See a lot of people just care about what's in it for them. But when someone tips me, I'm not happy for myself. I'm happy for that person. I know that person has done a good deed. And it gives me a little bit of faith in humanity. It reminds me that some people are still good people. So I don't want the tips for myself. I want it because I feel good for them. That's how you have to look at it.

When people are being cheap, they are only cheating themselves. I mean when you have to beg your driver for a favor, like a stop, and you don't tip your driver, how do you look at yourself in the mirror? When you do things like that shamelessly, you are hurting yourself. You'll never have any trustworthy friends if you go through life just trying to take advantage of people. You'll never live an enriched or fulfilling life.

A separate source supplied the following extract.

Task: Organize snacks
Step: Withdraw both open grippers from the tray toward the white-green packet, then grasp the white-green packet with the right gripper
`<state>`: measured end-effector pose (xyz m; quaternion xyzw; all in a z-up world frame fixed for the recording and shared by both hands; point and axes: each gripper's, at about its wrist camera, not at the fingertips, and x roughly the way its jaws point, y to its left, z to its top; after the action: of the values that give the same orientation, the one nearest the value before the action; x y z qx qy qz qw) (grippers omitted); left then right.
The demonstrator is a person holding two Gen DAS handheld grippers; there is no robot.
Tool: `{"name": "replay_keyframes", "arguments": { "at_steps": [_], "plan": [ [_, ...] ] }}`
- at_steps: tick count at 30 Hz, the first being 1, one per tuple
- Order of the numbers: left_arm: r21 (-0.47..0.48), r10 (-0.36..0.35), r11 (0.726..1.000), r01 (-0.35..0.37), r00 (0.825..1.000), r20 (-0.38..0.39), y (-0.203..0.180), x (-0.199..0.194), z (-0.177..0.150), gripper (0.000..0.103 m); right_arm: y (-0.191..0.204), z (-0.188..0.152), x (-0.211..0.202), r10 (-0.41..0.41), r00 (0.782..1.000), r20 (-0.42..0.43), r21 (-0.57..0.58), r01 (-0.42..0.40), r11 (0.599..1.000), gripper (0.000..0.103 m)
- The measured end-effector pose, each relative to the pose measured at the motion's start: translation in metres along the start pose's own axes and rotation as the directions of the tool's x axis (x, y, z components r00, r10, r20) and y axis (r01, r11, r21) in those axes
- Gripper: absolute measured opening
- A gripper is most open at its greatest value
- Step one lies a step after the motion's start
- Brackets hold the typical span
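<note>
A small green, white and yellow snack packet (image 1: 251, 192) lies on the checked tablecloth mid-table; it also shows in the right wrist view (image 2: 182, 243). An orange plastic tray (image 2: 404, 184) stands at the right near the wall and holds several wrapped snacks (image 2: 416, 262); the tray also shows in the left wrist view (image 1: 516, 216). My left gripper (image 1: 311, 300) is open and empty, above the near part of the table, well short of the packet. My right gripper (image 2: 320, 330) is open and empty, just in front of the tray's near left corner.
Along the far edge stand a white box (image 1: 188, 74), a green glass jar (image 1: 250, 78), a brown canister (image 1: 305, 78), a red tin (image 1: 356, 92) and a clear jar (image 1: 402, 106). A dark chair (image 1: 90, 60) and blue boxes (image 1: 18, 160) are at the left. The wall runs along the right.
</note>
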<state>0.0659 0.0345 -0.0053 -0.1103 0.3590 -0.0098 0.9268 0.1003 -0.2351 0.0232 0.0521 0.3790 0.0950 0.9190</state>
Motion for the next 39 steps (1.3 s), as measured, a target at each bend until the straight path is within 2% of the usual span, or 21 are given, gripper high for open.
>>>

When I tip my server, I feel so very honored. I know I have done a good deed. I know I have paid it forward and have done my part. And that's why I always say I couldn't be more proud of myself for my high standards of ethics and morals.

When I go back and look at my Driving history for Lyft or Postmates, I go back and look at who is tipping. Is a 2 dollar tip really going to make me rich? No, but I feel so good for that person because I know that that person has a heart and is willing to not cheat themselves. That person has the power to change the world. I don't just think about myself. I think about them, I think about you. It's not just me, it's them, it's you, the community, it's the world.

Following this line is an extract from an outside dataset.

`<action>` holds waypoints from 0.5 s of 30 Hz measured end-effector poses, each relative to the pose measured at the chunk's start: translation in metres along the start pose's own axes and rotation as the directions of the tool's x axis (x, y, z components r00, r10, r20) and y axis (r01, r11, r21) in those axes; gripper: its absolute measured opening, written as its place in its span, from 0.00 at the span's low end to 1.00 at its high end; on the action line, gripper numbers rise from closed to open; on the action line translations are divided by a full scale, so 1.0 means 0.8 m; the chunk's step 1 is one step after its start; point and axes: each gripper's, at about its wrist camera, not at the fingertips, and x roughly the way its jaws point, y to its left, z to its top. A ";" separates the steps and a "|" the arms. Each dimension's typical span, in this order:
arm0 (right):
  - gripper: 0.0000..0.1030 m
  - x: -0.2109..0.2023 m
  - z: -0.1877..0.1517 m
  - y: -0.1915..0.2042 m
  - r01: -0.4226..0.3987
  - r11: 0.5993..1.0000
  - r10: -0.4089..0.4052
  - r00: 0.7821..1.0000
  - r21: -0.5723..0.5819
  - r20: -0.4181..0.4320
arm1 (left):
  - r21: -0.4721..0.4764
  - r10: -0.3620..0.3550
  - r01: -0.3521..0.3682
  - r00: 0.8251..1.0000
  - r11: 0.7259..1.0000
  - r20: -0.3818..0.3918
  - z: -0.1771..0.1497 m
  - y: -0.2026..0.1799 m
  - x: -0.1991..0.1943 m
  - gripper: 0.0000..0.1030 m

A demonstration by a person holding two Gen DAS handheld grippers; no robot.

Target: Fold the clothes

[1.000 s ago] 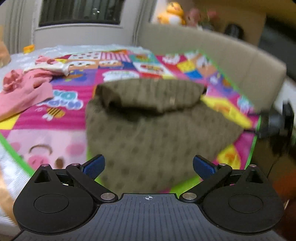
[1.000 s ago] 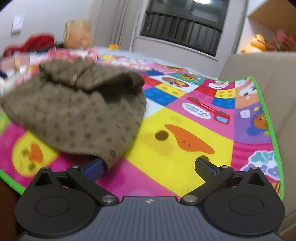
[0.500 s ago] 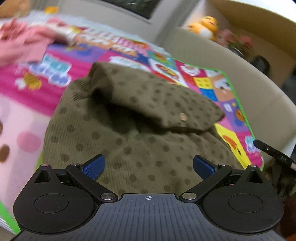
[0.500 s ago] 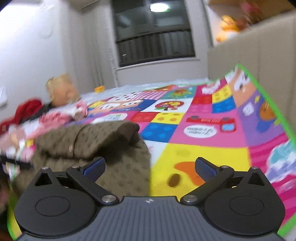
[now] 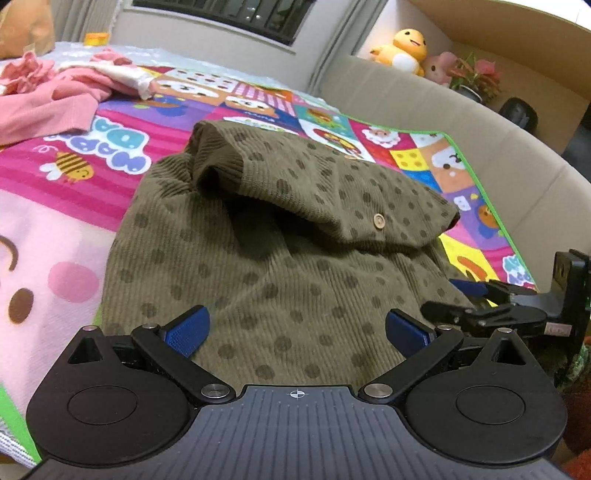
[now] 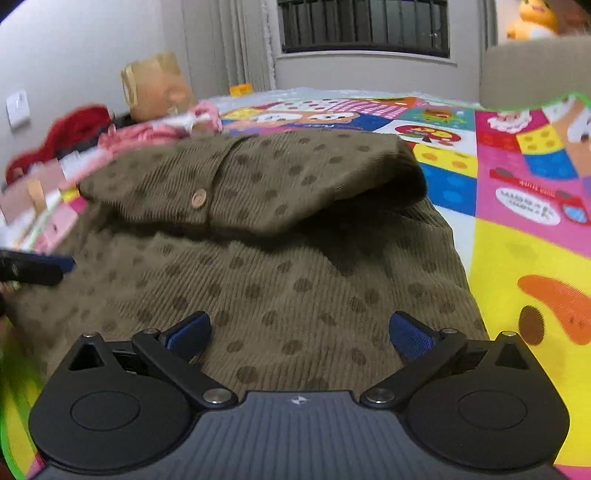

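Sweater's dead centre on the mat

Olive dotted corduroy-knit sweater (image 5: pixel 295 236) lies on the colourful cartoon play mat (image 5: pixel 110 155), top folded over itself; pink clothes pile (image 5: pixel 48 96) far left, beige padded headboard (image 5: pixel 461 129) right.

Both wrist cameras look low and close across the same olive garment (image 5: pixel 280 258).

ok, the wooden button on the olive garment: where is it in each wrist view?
Left wrist: button right of centre, on the folded-over flap of the garment.
Right wrist: button left of centre, on the same flap.
Shared landmark: yellow plush duck, top right in both.
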 end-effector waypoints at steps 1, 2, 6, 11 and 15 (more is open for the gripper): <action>1.00 0.001 0.001 -0.001 -0.001 1.000 0.001 1.000 0.004 -0.006 | -0.005 -0.003 0.003 1.000 1.000 0.008 -0.001 0.001 -0.001 1.00; 1.00 0.001 0.002 -0.001 -0.003 1.000 0.003 1.000 0.008 -0.011 | -0.010 -0.003 0.004 1.000 1.000 0.015 -0.002 0.002 -0.001 1.00; 1.00 -0.001 -0.002 0.000 0.002 1.000 -0.002 1.000 0.000 -0.013 | -0.010 -0.001 0.001 1.000 1.000 0.029 -0.005 0.001 -0.002 1.00; 1.00 -0.004 -0.006 0.007 0.020 1.000 -0.020 1.000 -0.007 0.006 | 0.002 0.005 -0.005 1.000 1.000 0.030 -0.006 0.000 -0.001 1.00; 1.00 -0.006 -0.009 0.008 0.025 1.000 -0.025 1.000 -0.007 0.020 | 0.012 0.010 -0.010 0.999 1.000 0.031 -0.007 -0.002 -0.001 1.00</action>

When I hear about a driver who doesn't accept a tip, I can't help but feel how that person couldn't be any more selfish. He's only thinking of himself, but not others.


----------



## steveK2016 (Jul 31, 2016)

Add another post to be merged...


----------



## Jc. (Dec 7, 2016)

I like tips because I care about dead presidents, I like to keep them in my wallet


----------



## 123dragon (Sep 14, 2016)

DRider85 said:


> See a lot of people just care about what's in it for them. But when someone tips me, I'm not happy for myself. I'm happy for that person. I know that person has done a good deed. And it gives me a little bit of faith in humanity. It reminds me that some people are still good people. So I don't want the tips for myself. I want it because I feel good for them. That's how you have to look at it.
> 
> When people are being cheap, they are only cheating themselves. I mean when you have to beg your driver for a favor, like a stop, and you don't tip your driver, how do you look at yourself in the mirror? When you do things like that shamelessly, you are hurting yourself. You'll never have any trustworthy friends if you go through life just trying to take advantage of people. You'll never live an enriched or fulfilling life.
> 
> ...


So selfless. The Eleanor Roosevelt of this board!


----------